━━━━━ SOURCE MATERIAL

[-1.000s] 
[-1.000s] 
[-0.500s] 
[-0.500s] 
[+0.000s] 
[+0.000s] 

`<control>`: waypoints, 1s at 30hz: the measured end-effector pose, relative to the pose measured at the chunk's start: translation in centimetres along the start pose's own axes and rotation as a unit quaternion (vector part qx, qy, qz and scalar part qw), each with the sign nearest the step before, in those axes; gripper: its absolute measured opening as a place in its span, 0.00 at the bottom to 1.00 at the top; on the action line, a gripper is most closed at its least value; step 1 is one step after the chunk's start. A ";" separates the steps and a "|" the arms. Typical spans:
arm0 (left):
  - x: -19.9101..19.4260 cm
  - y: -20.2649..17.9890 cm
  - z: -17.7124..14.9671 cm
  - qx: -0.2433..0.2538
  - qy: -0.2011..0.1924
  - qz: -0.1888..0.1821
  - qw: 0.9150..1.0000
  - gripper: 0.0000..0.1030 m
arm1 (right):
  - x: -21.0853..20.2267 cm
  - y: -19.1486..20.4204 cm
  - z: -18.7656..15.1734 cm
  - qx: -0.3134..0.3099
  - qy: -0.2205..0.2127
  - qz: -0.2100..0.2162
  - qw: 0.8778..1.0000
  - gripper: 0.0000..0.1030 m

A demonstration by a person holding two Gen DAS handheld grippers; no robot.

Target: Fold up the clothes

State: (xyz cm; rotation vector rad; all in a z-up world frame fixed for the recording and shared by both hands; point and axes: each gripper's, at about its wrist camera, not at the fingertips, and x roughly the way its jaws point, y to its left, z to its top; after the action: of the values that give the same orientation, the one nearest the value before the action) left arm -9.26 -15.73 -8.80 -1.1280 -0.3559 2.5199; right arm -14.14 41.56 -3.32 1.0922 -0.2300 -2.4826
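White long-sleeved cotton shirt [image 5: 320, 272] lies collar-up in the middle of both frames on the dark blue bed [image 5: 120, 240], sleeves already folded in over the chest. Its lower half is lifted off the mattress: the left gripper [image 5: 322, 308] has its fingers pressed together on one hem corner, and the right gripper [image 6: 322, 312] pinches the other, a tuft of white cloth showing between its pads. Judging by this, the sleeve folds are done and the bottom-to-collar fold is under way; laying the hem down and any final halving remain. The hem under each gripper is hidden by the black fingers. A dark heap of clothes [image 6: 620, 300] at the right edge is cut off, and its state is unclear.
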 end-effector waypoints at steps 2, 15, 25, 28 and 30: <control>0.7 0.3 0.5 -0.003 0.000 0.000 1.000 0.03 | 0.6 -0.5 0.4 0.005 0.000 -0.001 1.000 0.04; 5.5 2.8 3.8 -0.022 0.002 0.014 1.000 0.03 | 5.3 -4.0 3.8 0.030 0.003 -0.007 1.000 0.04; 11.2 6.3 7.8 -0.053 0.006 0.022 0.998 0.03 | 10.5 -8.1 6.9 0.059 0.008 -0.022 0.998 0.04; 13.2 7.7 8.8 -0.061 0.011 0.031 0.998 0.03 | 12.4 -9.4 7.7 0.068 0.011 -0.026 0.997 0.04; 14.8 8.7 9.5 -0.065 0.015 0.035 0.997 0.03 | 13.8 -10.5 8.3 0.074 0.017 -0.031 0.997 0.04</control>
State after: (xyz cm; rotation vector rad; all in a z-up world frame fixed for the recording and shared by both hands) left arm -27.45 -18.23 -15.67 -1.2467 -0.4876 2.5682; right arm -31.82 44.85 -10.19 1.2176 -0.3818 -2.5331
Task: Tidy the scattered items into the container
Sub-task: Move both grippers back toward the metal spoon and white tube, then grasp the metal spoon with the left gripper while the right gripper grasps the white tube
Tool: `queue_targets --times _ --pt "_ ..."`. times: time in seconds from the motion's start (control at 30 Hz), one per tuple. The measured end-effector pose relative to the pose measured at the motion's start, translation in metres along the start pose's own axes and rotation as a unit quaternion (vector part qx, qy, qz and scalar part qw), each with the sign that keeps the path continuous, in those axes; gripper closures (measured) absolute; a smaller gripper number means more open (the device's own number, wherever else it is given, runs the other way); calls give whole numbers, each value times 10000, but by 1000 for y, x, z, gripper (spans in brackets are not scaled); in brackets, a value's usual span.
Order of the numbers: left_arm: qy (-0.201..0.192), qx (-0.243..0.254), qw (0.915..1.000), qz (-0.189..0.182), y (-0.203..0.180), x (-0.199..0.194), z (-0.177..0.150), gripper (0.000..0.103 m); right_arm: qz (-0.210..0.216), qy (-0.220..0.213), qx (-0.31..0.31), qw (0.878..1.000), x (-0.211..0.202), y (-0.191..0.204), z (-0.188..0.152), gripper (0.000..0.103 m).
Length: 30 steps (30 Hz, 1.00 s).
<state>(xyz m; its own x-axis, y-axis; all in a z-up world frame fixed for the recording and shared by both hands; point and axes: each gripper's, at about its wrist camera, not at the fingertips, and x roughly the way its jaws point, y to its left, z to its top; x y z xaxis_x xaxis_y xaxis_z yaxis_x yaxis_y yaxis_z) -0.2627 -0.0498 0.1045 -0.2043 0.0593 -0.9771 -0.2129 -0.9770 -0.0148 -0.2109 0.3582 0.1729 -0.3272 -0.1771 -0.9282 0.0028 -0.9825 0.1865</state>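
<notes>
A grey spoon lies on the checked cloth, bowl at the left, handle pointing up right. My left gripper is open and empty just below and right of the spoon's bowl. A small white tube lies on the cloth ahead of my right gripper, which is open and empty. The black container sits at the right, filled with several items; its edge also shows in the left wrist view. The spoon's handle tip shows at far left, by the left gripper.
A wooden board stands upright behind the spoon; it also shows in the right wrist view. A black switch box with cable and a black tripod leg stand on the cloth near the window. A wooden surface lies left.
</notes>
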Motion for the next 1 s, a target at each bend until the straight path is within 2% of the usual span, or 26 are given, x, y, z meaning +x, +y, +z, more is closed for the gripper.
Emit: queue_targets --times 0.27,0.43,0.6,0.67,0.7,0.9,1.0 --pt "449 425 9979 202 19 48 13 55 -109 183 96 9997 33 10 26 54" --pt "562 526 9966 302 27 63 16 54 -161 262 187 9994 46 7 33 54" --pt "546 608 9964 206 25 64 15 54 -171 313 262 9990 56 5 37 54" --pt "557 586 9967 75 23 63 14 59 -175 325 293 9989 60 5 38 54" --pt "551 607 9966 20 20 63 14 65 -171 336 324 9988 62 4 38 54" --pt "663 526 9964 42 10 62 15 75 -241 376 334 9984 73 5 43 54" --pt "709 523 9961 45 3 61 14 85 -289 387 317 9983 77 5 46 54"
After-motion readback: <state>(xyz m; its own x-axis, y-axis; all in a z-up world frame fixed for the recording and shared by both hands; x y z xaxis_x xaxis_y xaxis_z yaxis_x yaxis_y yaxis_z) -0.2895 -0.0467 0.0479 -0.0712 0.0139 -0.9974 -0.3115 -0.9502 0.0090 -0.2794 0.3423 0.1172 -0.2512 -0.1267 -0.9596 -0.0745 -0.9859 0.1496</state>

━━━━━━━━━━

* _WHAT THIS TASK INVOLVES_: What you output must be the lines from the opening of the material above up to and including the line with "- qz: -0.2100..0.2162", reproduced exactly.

* _PROBLEM SOLUTION_:
[-1.000s] 
[-1.000s] 
[-0.500s] 
[-0.500s] 
[+0.000s] 
[+0.000s] 

`<control>`: waypoints, 1s at 30hz: the measured end-effector pose, relative to the pose measured at the chunk's start: translation in centimetres along the start pose's own axes and rotation as a unit quaternion (vector part qx, qy, qz and scalar part qw), each with the sign nearest the step before, in those axes; gripper: its absolute measured opening as a place in its span, 0.00 at the bottom to 1.00 at the top; on the action line, a gripper is most closed at its least value; step 1 is one step after the chunk's start. A ";" separates the steps and a "|" the arms. Typical spans:
arm0 (left):
  - x: -19.9101..19.4260 cm
  - y: -20.2649..17.9890 cm
  - z: -17.7124..14.9671 cm
  - qx: -0.2433..0.2538
  - qy: -0.2011..0.1924
  - qz: -0.1888..0.1821
  - qw: 0.9150..1.0000
  - gripper: 0.0000..0.1030 m
arm1 (right):
  - x: -21.0853..20.2267 cm
  - y: -19.1486..20.4204 cm
  - z: -18.7656..15.1734 cm
  - qx: -0.3134..0.3099
  - qy: -0.2205..0.2127
  - qz: -0.2100..0.2162

No further output is needed for the exercise.